7.     The Lamb Is to Be Proclaimed to the Nations—Acts 8:31–35 : “The man replied, "How can I, when there is no one to instruct me?" And he begged Philip to come up into the carriage and sit with him. The passage of Scripture he had been reading was this: "He was led as a sheep to the slaughter. And as a lamb is silent before the shearers, he did not open his mouth. He was humiliated and received no justice. Who can speak of his descendants? For his life was taken from the earth." The eunuch asked Philip, "Was Isaiah talking about himself or someone else?" So Philip began with this same Scripture and then used many others to tell him the Good News about Jesus.

In one of the first missionary stories in church history, Philip used Isaiah 53 to tell the official from Ethiopia about the Lamb of God.

8.     The Lamb Is to Be Trusted for Salvation—1 Peter 1:18–21: “For you know that God paid a ransom to save you from the empty life you inherited from your ancestors. And the ransom he paid was not mere gold or silver. He paid for you with the precious lifeblood of Christ, the sinless, spotless Lamb of God. God chose him for this purpose long before the world began, but now in these final days, he was sent to the earth for all to see. And he did this for you. Through Christ you have come to trust in God. And because God raised Christ from the dead and gave him great glory, your faith and hope can be placed confidently in God.”

9. The Lamb Is to Be WorshipedRevelation 5:6–10: I looked and I saw a Lamb that had been killed but was now standing between the throne and the four living beings and among the twenty-four elders. He had seven horns and seven eyes, which are the seven spirits of God that are sent out into every part of the earth. He stepped forward and took the scroll from the right hand of the one sitting on the throne. And as he took the scroll, the four living beings and the twenty-four elders fell down before the Lamb. Each one had a harp, and they held gold bowls filled with incense—the prayers of God's people! And they sang a new song with these words: "You are worthy to take the scroll and break its seals and open it. For you were killed, and your blood has ransomed people for God from every tribe and language and people and nation. And you have caused them to become God's Kingdom and his priests. And they will reign on the earth."

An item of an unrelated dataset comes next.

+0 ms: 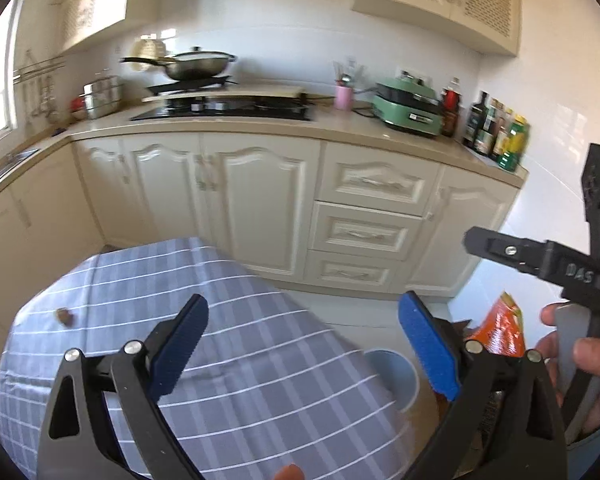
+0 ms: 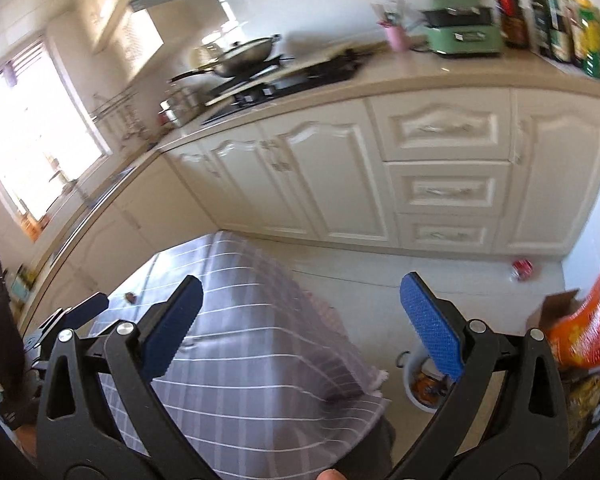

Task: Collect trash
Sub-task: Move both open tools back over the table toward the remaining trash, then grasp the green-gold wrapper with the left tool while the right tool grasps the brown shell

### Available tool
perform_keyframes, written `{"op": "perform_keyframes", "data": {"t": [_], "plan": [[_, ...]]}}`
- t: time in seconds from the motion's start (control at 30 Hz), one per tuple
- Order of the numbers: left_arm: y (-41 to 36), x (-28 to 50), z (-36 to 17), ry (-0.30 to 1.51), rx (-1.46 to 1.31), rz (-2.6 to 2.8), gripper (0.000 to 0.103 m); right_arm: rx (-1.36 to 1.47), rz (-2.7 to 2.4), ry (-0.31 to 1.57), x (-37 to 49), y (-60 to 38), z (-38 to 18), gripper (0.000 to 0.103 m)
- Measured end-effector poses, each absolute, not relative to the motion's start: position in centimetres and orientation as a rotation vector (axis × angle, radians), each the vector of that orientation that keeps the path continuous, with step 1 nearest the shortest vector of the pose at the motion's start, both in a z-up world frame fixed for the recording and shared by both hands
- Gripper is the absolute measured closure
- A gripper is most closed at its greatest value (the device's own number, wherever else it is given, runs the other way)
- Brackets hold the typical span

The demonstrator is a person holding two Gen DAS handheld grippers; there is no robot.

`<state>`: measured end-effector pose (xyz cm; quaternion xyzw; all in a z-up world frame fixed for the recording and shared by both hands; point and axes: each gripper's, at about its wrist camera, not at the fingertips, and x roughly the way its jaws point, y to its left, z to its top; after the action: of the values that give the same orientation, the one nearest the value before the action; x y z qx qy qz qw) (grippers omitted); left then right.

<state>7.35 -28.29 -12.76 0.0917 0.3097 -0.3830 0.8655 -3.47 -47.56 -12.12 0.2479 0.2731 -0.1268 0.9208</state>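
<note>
While the left wrist view looks across a kitchen, the left claw [image 1: 302, 344] stands wide, its blue pads [image 1: 428, 348] well apart and gripping nothing. Below it lies a table [image 1: 260, 360] under a grey-blue checked cloth, with a small brown scrap [image 1: 65, 316] lying near the cloth's far left edge. Just off the table's right edge, on the floor, sits a pale bin [image 1: 396, 376], partly hidden behind the right finger. An orange snack bag [image 1: 502, 332] shows beside that finger. At the right edge a hand [image 1: 580, 364] holds the other tool, whose black finger [image 1: 512, 252] reaches in from the right. Cream cabinets [image 1: 260, 200] fill the background.

From the right wrist view, the right claw [image 2: 300, 320] is likewise wide and holds nothing. The same table [image 2: 260, 360] lies beneath it, and the brown scrap [image 2: 131, 298] rests at its far left side, close to the left claw [image 2: 88, 308] entering there. The white bin [image 2: 414, 384] stands on the floor right of the table, with wrappers inside. The orange snack bag [image 2: 588, 328] sticks up at the right, over a cardboard box [image 2: 556, 308]. A red can [image 2: 522, 268] lies on the floor by the cabinets [image 2: 340, 184].
</note>
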Motion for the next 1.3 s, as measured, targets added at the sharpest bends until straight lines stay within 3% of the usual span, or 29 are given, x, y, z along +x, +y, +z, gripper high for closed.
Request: {"op": "perform_keyframes", "data": {"t": [0.57,1.07,1.13,1.27,1.3], "plan": [[-13.6,14.6,-15.7,0.683,0.191,-0.599,0.009,0.387,-0.046,0.610,4.0,-35.7,-11.0,0.006],[-16.6,21.4,-26.1,0.854,0.467,-0.690,0.011,0.400,-0.059,0.698,7.7,-35.3,-14.5,0.006],[-16.8,21.9,-26.9,0.891,0.456,-0.737,0.022,0.401,-0.063,0.703,8.0,-35.5,-14.7,0.006],[-16.3,21.9,-26.4,0.908,0.403,-0.795,0.080,0.406,-0.061,0.725,9.1,-35.3,-15.4,0.006],[-16.1,22.1,-26.5,0.921,0.377,-0.800,0.081,0.406,-0.055,0.730,9.5,-35.1,-15.5,0.006]]}}
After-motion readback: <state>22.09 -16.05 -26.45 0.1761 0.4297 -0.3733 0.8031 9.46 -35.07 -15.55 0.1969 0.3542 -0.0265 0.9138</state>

We see the biblical song of the Lamb reach a crescendo in the Book of Revelation, with the angels of God gathered around the Lamb in rapturous worship.

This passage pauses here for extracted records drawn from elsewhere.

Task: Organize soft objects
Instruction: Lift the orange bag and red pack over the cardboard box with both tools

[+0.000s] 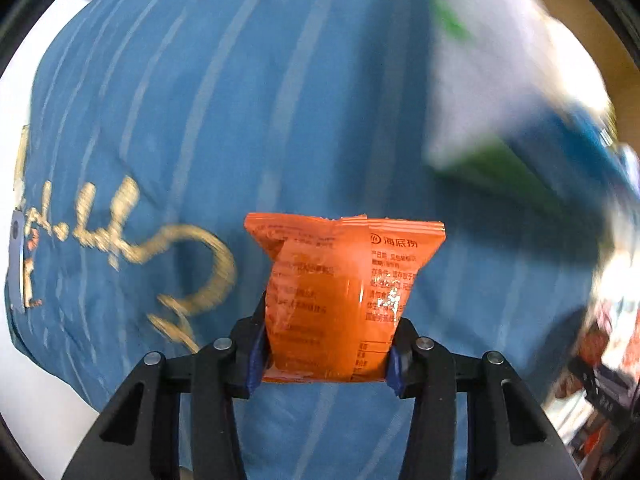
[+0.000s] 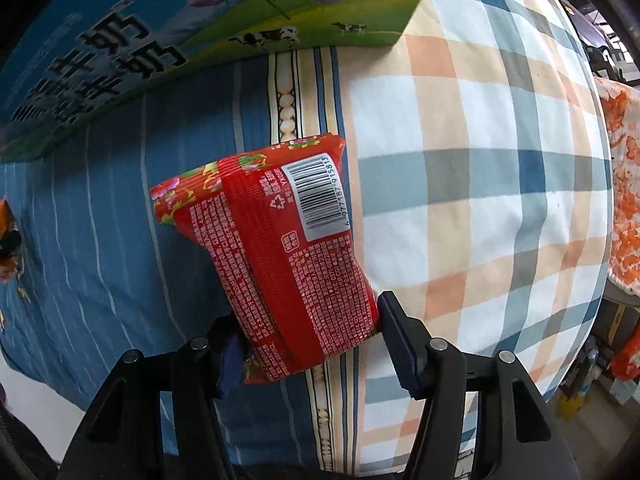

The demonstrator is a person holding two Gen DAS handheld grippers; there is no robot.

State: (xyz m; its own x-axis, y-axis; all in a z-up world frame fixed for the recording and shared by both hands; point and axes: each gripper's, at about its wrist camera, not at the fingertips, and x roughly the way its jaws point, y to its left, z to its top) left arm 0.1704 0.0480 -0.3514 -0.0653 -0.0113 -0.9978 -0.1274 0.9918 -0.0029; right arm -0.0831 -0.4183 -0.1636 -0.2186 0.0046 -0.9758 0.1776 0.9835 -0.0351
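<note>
**Two snack packets held above striped bedding**

While the left gripper (image 1: 326, 354) clamps the lower end of a glossy orange foil snack packet (image 1: 340, 296) above a blue white-striped cloth (image 1: 240, 100), the right gripper (image 2: 310, 354) pinches a red printed plastic snack packet (image 2: 280, 248), tilted, over the seam between blue bedding and a checked orange-and-blue pillow (image 2: 480, 160). A blue-green milk carton box (image 2: 200, 32) sits behind; a blurred box, possibly the same, shows in the left view.
</note>
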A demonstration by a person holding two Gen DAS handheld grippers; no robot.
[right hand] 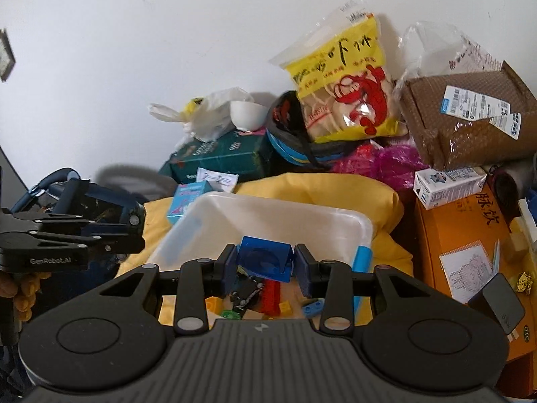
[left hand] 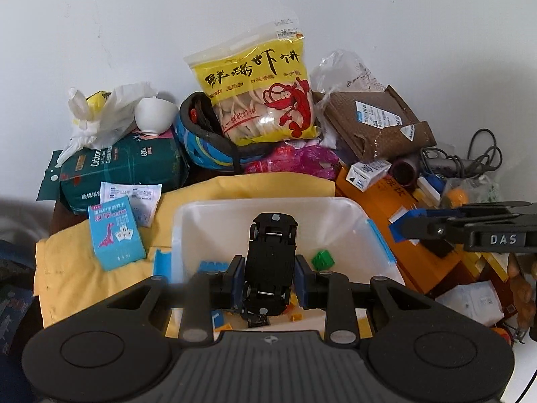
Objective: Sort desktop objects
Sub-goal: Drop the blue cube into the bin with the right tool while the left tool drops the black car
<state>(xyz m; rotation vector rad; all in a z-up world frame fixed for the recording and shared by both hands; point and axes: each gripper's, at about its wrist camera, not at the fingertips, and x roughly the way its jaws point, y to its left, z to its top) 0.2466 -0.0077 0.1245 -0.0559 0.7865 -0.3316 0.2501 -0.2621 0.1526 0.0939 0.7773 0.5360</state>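
Yellow cloth (left hand: 100,268) under white bin (left hand: 335,208)

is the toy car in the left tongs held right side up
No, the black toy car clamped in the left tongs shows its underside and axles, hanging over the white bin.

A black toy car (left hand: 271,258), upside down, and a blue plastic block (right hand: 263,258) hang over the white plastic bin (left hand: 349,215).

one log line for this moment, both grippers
left gripper: shut on black toy car | right gripper: shut on blue block | both over white bin | nothing released yet
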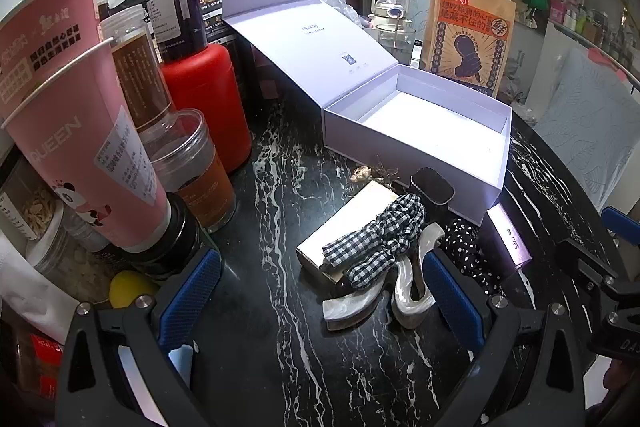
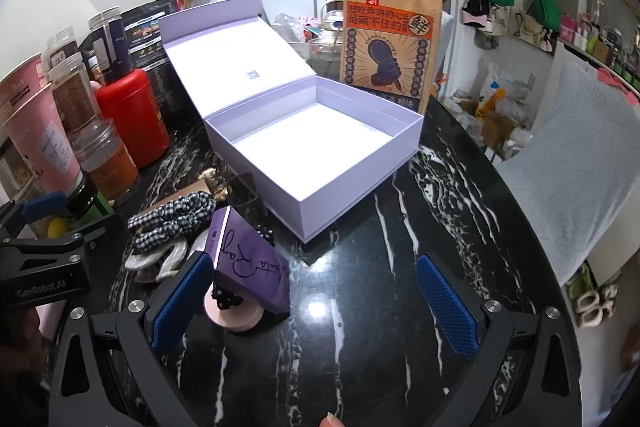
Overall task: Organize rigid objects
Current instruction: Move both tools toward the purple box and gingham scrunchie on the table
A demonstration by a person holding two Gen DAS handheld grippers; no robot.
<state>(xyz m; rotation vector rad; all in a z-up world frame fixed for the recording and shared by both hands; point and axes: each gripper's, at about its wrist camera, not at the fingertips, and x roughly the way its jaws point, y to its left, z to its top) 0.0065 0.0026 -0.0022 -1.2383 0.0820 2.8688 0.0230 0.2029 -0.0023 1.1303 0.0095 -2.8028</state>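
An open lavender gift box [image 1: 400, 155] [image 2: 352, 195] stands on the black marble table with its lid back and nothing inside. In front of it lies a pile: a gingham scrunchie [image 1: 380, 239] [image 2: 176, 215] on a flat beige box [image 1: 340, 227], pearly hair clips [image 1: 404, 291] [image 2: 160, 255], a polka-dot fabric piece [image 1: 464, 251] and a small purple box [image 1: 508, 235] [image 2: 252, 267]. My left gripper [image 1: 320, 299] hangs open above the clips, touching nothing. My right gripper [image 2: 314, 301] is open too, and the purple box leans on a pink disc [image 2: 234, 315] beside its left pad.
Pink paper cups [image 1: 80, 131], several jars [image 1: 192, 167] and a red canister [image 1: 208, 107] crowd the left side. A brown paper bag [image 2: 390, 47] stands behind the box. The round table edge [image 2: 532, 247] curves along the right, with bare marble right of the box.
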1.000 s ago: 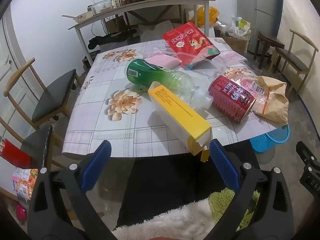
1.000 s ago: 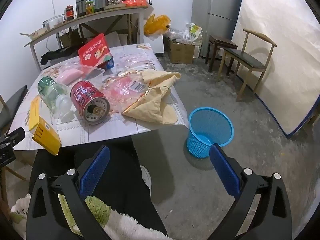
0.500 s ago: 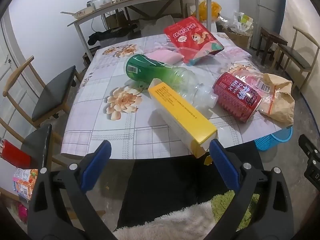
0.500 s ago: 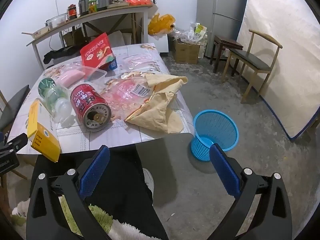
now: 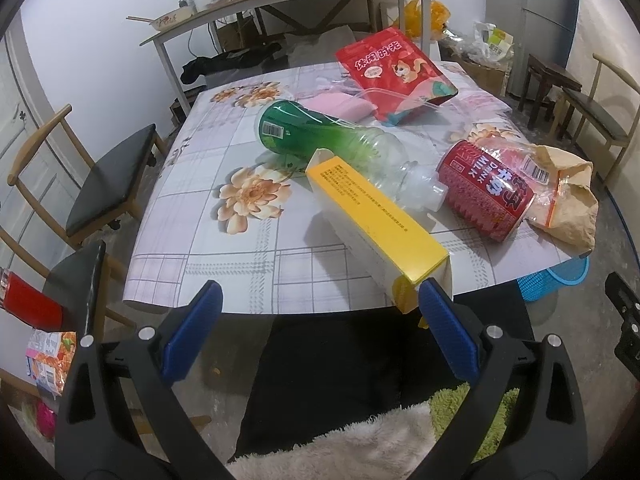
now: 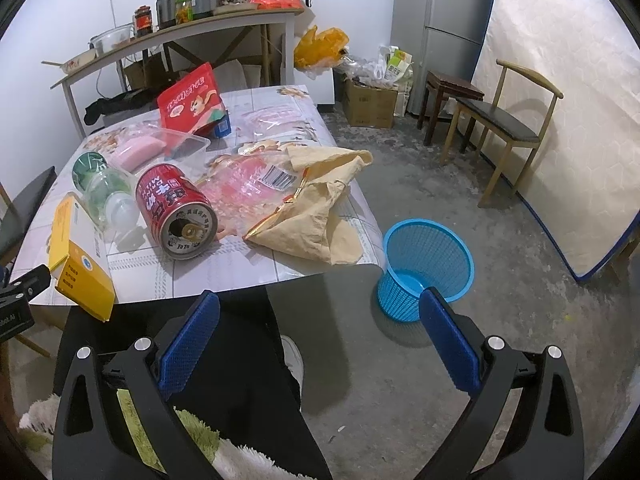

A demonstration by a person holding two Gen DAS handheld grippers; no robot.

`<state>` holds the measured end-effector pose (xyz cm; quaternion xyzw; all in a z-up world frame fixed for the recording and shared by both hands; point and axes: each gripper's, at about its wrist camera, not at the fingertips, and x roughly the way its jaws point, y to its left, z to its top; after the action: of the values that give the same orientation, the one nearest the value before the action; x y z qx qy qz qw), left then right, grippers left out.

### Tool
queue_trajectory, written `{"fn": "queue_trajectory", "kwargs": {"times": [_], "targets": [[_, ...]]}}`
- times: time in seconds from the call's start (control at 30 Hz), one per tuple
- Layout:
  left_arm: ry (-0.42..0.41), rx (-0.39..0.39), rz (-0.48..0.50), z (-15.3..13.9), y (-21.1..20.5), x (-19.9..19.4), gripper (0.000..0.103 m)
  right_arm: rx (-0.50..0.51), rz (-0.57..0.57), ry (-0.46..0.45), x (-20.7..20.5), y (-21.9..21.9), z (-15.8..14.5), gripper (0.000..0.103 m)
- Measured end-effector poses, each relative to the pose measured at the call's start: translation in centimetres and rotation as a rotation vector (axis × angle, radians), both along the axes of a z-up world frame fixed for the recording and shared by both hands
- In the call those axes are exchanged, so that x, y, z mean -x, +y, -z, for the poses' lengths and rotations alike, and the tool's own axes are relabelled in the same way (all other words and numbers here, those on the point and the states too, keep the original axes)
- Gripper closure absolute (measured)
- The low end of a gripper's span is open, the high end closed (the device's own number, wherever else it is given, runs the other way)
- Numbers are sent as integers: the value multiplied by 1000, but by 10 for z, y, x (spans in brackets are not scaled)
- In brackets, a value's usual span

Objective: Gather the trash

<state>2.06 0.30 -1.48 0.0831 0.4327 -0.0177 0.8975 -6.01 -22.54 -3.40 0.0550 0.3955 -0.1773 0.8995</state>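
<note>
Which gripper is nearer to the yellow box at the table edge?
Left. The left gripper is open just before the yellow box; the right gripper is open farther right, toward the blue basket.

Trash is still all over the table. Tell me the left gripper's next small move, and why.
Probably ease the left gripper forward around the yellow box: its jaws are open and empty, and the box's end overhangs the table edge just ahead of them.
</note>
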Motion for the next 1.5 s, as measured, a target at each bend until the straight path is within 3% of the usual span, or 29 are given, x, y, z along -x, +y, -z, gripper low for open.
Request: {"fn": "queue_trajectory", "kwargs": {"times": [1.5], "targets": [[22,2,-16,9,8,-4,9,41,-10,15,1,5,0,6]]}}
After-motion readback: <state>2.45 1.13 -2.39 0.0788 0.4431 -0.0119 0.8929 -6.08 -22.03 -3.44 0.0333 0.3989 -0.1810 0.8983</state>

Conclusion: Last of all, the Bible ends with a warning about the Lamb’s Book of Life (Rev. 21:27: “Nothing evil will be allowed to enter—no one who practices shameful idolatry and dishonesty—but only those whose names are written in the Lamb's Book of Life.” ). The Lamb is keeping a book, and in it are the names of all those who come to God by faith in Him. There is no other way. This is the crimson thread that progressively unrolls throughout Scripture, from Genesis to Revelation, pulling all the books together around one master theme: God loves us, we disobeyed Him, and He redeemed us through the blood of the Lamb.